## Thursday, November 18, 2010

### On Design

A couple of day ago I had occasion to think about the difference between finding solutions randomly or by design. You might not think that random searching is the best way to find something, but this is essentially what has produced the stunning variety of life on Earth over the last three and a half billion years, especially in the last 600 million or so. This evolutionary approach is characterized by massive trial and error (usually in parallel) with success, or fitness, ascertained by the system. Unfit results are thrown away. Fit results are tinkered with randomly to create new experiments.

Evolutionary trial and error is a good way to solve a complex problem, as I tell my students. Yesterday we did a big review of all our integration techniques in Calculus 2, and one of the problems was $\int\sin x\cos xdx$. The official way to do this is by substitution, but someone yelled out to use integration by parts. I always try to follow these suggestions to the bitter end, even if I know they'll fail, because I want them to get used to the idea of trying things that don't work: it's a the heart of the creative/inductive approach of solving problems like evolution does. Even if your calculus skills are rusty, you can appreciate the following sequence.

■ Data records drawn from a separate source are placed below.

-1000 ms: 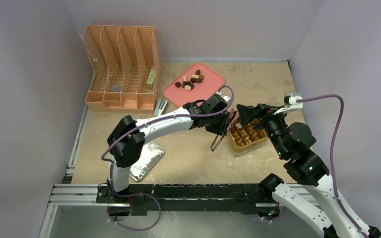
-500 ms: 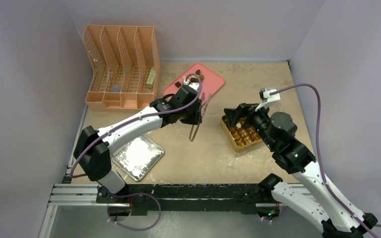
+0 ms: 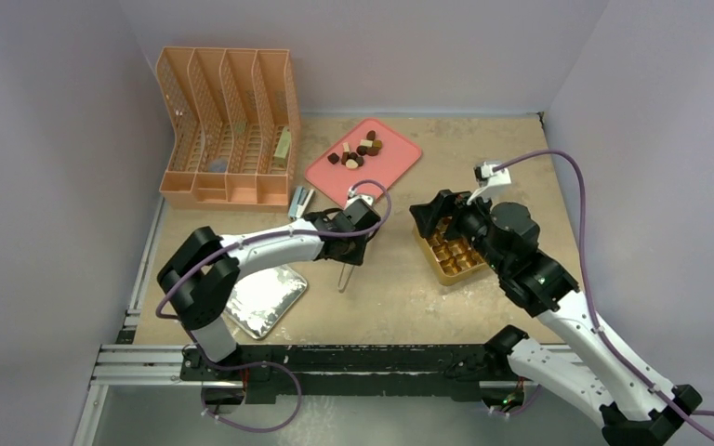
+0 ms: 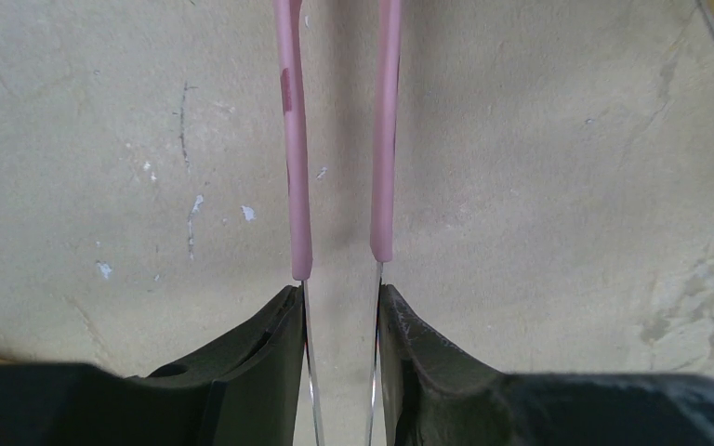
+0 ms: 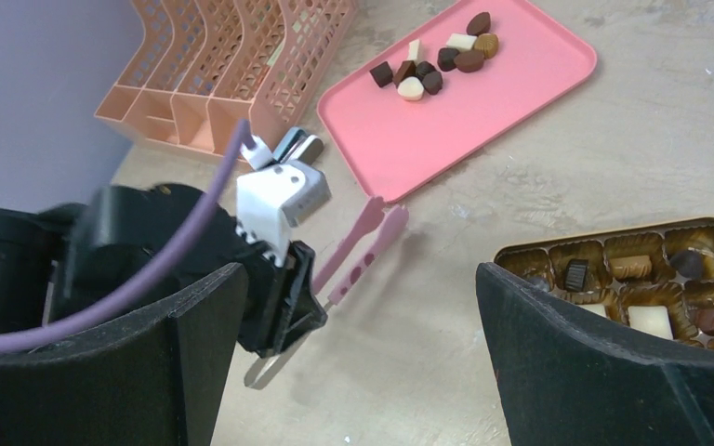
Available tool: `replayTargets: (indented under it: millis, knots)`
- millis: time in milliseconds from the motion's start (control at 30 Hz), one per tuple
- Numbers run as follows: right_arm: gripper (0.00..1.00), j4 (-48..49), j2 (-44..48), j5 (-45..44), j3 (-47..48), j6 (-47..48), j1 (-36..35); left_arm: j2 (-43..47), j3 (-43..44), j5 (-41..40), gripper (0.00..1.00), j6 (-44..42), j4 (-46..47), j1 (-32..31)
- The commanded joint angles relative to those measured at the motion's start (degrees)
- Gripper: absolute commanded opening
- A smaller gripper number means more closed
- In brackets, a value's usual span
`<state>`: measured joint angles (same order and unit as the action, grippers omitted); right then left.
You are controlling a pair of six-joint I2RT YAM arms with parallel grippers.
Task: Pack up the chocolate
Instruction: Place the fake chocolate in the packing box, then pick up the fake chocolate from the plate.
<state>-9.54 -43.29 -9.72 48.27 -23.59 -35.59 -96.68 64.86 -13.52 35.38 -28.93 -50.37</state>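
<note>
Several pieces of chocolate (image 3: 357,152), dark, reddish-brown and cream, lie in a heap on the pink tray (image 3: 386,175); they also show in the right wrist view (image 5: 437,65). More pieces (image 5: 649,321) sit in cells of the gold box (image 3: 457,256). My left gripper (image 3: 350,243) is shut on pink-tipped metal tongs (image 4: 293,139) over bare table between tray and box. The tongs' tips (image 5: 376,228) point at the tray, with nothing between them. My right gripper (image 3: 434,216) is open and empty, just left of the gold box (image 5: 614,243).
An orange mesh file rack (image 3: 228,125) stands at the back left, a small stapler (image 3: 299,199) in front of it. A foil tray (image 3: 262,297) lies near the left arm's base. Walls close in on three sides.
My left gripper with the tongs went from beside the gold box toward the pink tray, then pulled back nearer to mid-table. My right gripper shifted left off the box.
</note>
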Motion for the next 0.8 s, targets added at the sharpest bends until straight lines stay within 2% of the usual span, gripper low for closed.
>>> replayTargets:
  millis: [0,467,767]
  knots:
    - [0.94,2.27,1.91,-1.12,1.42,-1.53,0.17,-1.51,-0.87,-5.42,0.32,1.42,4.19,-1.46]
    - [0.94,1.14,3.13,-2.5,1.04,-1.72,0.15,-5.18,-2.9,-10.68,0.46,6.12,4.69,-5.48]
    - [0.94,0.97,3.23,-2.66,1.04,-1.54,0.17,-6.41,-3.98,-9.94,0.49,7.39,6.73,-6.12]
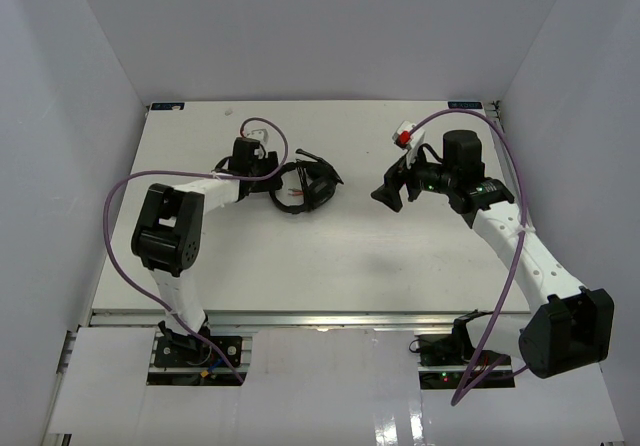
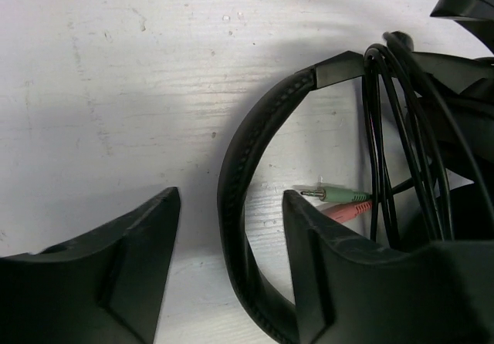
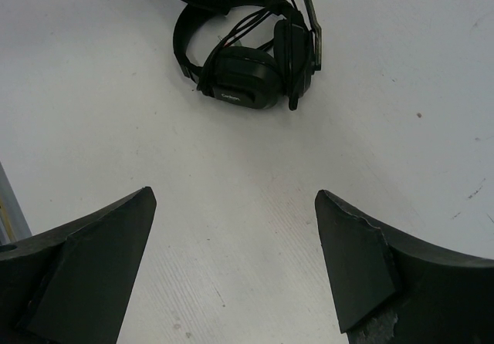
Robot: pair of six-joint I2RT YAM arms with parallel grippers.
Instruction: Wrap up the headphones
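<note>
The black headphones (image 1: 305,186) lie on the white table, folded, with the thin cord looped around them. In the left wrist view the headband (image 2: 239,190) passes between my open left fingers, and green and pink plug tips (image 2: 340,201) lie by the cord loops (image 2: 401,143). My left gripper (image 1: 268,169) is open, straddling the headband at its left side without closing on it. My right gripper (image 1: 392,192) is open and empty, to the right of the headphones. They show far off in the right wrist view (image 3: 251,70).
Purple robot cables (image 1: 120,236) arc beside both arms. White walls enclose the table on three sides. A red-and-white tag (image 1: 405,134) sits on the right arm's wrist.
</note>
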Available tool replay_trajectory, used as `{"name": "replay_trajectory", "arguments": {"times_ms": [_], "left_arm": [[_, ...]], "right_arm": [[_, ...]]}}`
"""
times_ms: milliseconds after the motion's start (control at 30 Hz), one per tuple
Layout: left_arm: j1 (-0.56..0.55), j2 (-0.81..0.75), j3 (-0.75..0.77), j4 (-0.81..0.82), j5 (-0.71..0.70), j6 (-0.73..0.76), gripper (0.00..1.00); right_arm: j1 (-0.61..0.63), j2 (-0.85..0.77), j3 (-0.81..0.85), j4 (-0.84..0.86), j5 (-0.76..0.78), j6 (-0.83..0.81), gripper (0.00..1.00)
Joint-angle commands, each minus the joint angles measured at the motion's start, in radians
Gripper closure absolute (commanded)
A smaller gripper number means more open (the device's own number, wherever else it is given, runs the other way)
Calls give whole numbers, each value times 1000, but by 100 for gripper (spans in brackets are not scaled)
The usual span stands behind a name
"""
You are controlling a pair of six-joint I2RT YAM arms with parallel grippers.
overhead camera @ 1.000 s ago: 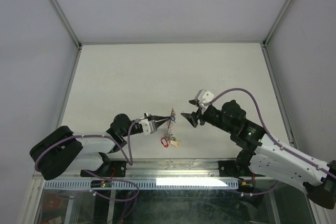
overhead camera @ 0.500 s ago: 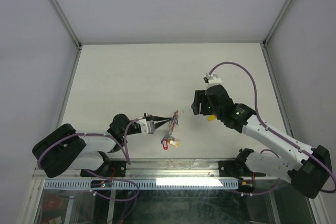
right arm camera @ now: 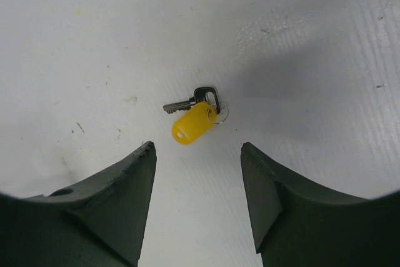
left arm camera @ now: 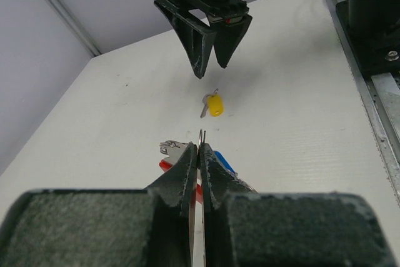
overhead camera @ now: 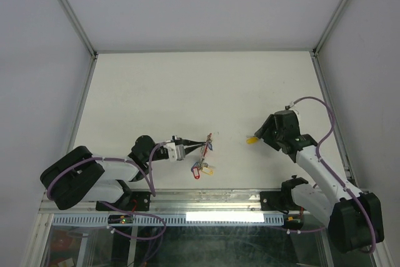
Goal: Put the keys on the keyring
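Small silvery metal key with a yellow plastic tag (right arm camera: 194,122) lies flat on the white table (right arm camera: 312,42).
Your right gripper (right arm camera: 197,148) hangs over it, jaws wide apart; your left gripper (left arm camera: 200,148) is clamped on the red-and-grey D-shaped keyring (overhead camera: 205,145), well apart from it.

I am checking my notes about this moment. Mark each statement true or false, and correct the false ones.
1. The key with the yellow tag lies on the table, and no end effector holds it. True.
2. The right end effector is shut. False: its fingers are open, one on each side of the key with the yellow tag, above it.
3. The left end effector is shut on the keyring. True.
4. The key with the yellow tag hangs on the keyring. False: it lies apart from the keyring, on the table between the two end effectors.
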Motion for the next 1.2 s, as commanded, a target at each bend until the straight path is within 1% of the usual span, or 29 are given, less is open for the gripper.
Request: {"name": "replay_trajectory", "arguments": {"times_ms": [0,67,233,333,433,700,900,1033,1100,1167], "left_arm": [[0,-26,-15,95,60,47,100],[-19,-37,-37,102,61,127,100],[-73,-68,-74,92,-11,279,100],[-97,-75,-99,91,-23,408,100],[-120,-73,-111,86,-60,499,100],[-229,-92,-88,-107,-232,746,100],[-277,-69,-67,-179,-306,819,100],[-285,-62,-56,-197,-332,816,100],[-285,-64,-56,-195,-340,808,100],[-285,-65,-54,-194,-346,800,100]], "right_arm": [[-32,-73,-35,113,-51,80,41],[-37,-82,-46,118,-55,84,42],[-40,-88,-71,132,-73,92,42],[-42,-89,-78,135,-79,94,42],[-43,-92,-81,134,-84,96,43],[-47,-128,-101,118,-59,112,43],[-49,-160,-110,98,-37,133,44],[-51,-189,-125,79,-22,193,44],[-52,-203,-137,77,-18,221,46],[-52,-206,-148,78,-19,239,51]]}}
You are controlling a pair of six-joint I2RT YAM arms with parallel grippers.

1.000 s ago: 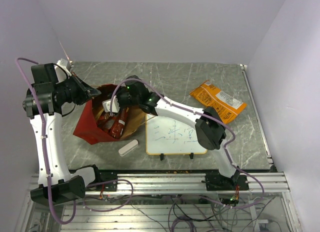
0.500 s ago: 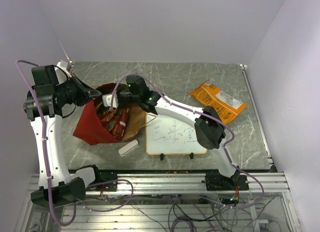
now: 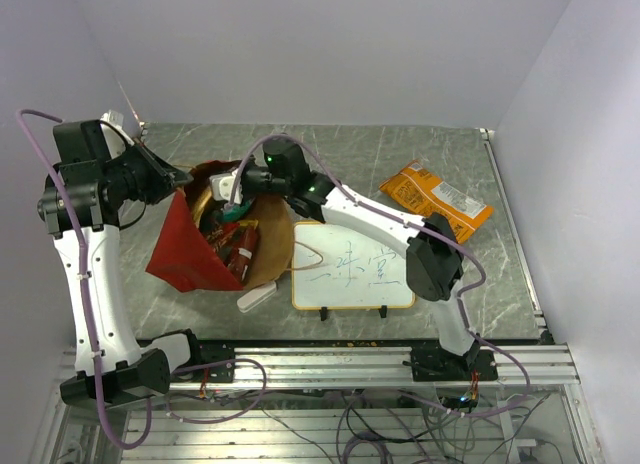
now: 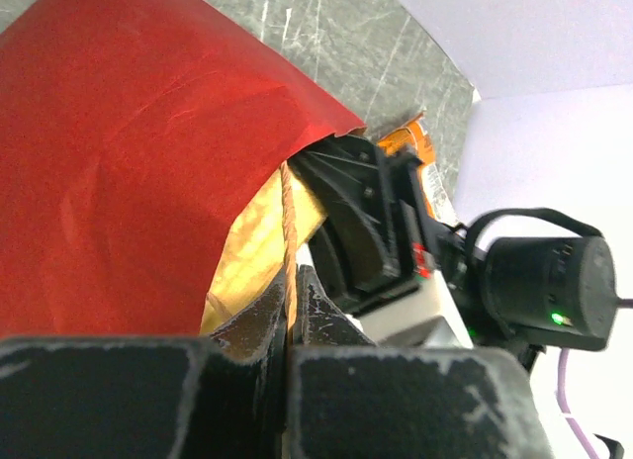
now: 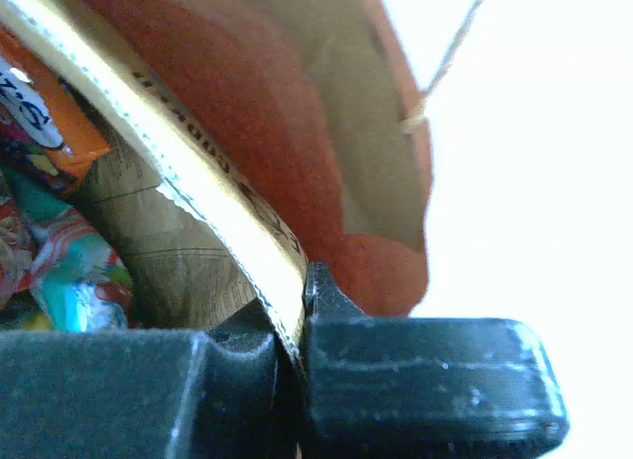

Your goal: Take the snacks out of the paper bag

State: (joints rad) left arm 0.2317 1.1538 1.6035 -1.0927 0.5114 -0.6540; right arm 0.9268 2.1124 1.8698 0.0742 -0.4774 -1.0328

Following the student's suggestion, we get $\int\sin x\cos xdx=\sin^{2}x-\int\sin x\cos xdx$

Now notice something cool--the original problem reappeared on the right side. If we move it to the other side to double up and then divide by two we get the solution:

$\int\sin x\cos xdx=\frac{\sin^{2}x}{2}+C$

In the process, the students discovered another useful trick for solving integrals. It's so cute they wanted to try it on the other problems (none of which worked).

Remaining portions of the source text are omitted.